■ TASK STATEMENT
Return the data below exactly as given, except for the images.
----
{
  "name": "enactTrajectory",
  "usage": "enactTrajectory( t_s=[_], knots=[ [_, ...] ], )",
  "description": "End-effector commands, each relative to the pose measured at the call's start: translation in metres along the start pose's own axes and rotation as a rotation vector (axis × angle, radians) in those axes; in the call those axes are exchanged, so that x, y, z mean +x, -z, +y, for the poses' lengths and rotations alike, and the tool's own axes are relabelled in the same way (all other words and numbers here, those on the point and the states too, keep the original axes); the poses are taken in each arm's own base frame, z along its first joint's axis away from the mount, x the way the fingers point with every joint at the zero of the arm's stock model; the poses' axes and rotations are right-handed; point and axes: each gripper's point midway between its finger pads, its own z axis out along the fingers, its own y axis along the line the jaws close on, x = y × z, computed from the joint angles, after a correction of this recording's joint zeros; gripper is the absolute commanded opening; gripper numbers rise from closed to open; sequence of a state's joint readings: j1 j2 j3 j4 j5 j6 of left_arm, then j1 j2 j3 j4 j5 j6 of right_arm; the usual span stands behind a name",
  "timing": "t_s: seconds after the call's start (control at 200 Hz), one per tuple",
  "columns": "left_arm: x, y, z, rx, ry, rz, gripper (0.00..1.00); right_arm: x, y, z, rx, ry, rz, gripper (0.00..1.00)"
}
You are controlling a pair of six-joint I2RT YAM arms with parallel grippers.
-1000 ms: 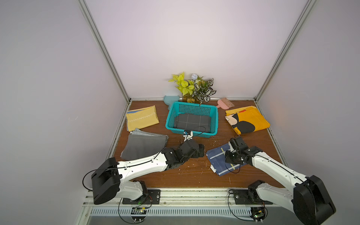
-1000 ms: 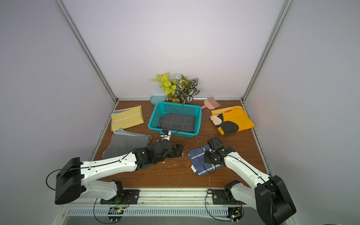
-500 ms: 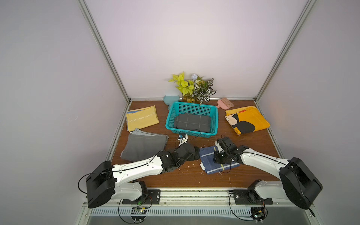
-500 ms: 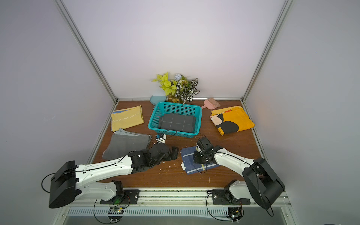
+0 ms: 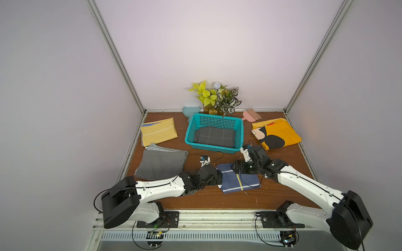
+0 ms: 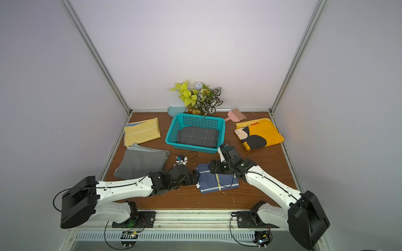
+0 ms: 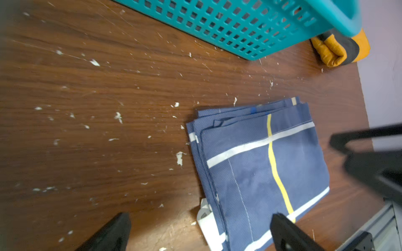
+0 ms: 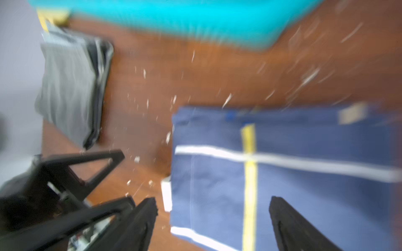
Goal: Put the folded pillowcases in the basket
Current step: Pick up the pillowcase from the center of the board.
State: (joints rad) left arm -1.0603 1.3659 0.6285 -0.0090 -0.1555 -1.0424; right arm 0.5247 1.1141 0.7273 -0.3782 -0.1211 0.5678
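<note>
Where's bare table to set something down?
Bare: front strip between blue cloth and the rail; gap between yellow cloth and basket; right side, in front of orange cloth. Crowded: the middle, where left gripper and right gripper meet at the blue cloth.

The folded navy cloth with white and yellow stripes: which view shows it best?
Left wrist view: the folded navy cloth is sharp, layers visible. Right wrist view blurs it; in both top views arms hide part.
</note>
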Motion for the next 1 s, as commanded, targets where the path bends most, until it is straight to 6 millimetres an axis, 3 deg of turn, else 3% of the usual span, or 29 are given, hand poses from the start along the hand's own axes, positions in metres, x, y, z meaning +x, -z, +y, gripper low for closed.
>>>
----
■ EXERCISE SOLUTION
{
  "name": "enactTrajectory",
  "usage": "enactTrajectory( t_s=[_], knots=[ [_, ...] ], )",
  "description": "End-effector commands, each relative to the pose measured at the call's start: translation in metres along the start pose's own axes and rotation as a rotation vector (axis × angle, radians) in those axes; in the call those axes are exchanged, so that x, y, z mean +x, -z, +y, for the poses' lengths and rotations alike, and the tool's own axes are relabelled in the same way (all other words and numbers here, those on the point and the states too, keep the original axes); the poses are taken in each arm's own base frame, z along its first joint's axis away from the mount, x the way the fingers point with every joint at the zero of the arm's stock model; the poses' axes and rotations are right-handed; point and axes: each gripper's point midway between its finger pads, its own z axis out along the fingers, its own y axis along the line the jaws close on, x = y × z, computed from the joint angles, after a correction of this recording's joint zeros; gripper is the absolute commanded opening; gripper numbers rise from closed to open; sequence of a state's joint readings: j1 j2 j3 j4 j5 j6 of left_arm, then j1 j2 j3 j4 j5 j6 of right_arm; the usual span stands behind a name",
  "timing": "t_s: seconds after the call's start (control at 200 Hz), one per tuple",
  "columns": "left_arm: x, y, z, rx, ry, rz, gripper (0.00..1.00); right_arm: x, y, z, rx, ry, rz, gripper (0.00..1.00)"
}
You are controlling a pair of six-joint I2RT YAM arms with parallel grippers.
-1000 ms: 
-1000 ms: 
-500 ms: 
-500 ms: 
+0 ms: 
+0 ms: 
+0 ms: 
+0 ms: 
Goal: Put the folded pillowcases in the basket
Current step: Pick up the pillowcase from the center of the board.
State: (joints rad) left arm -1.0603 1.3659 0.6285 -0.0090 -0.1555 -1.0424; right arm 0.5247 1.1141 0.7273 -0.3782 -0.1211 0.5678
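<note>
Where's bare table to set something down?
Bare: front strip between blue cloth and the rail; gap between yellow cloth and basket; right side, in front of orange cloth. Crowded: the middle, where left gripper and right gripper meet at the blue cloth.

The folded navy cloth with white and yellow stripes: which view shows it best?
Left wrist view: the folded navy cloth is sharp, layers visible. Right wrist view blurs it; in both top views arms hide part.
</note>
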Motion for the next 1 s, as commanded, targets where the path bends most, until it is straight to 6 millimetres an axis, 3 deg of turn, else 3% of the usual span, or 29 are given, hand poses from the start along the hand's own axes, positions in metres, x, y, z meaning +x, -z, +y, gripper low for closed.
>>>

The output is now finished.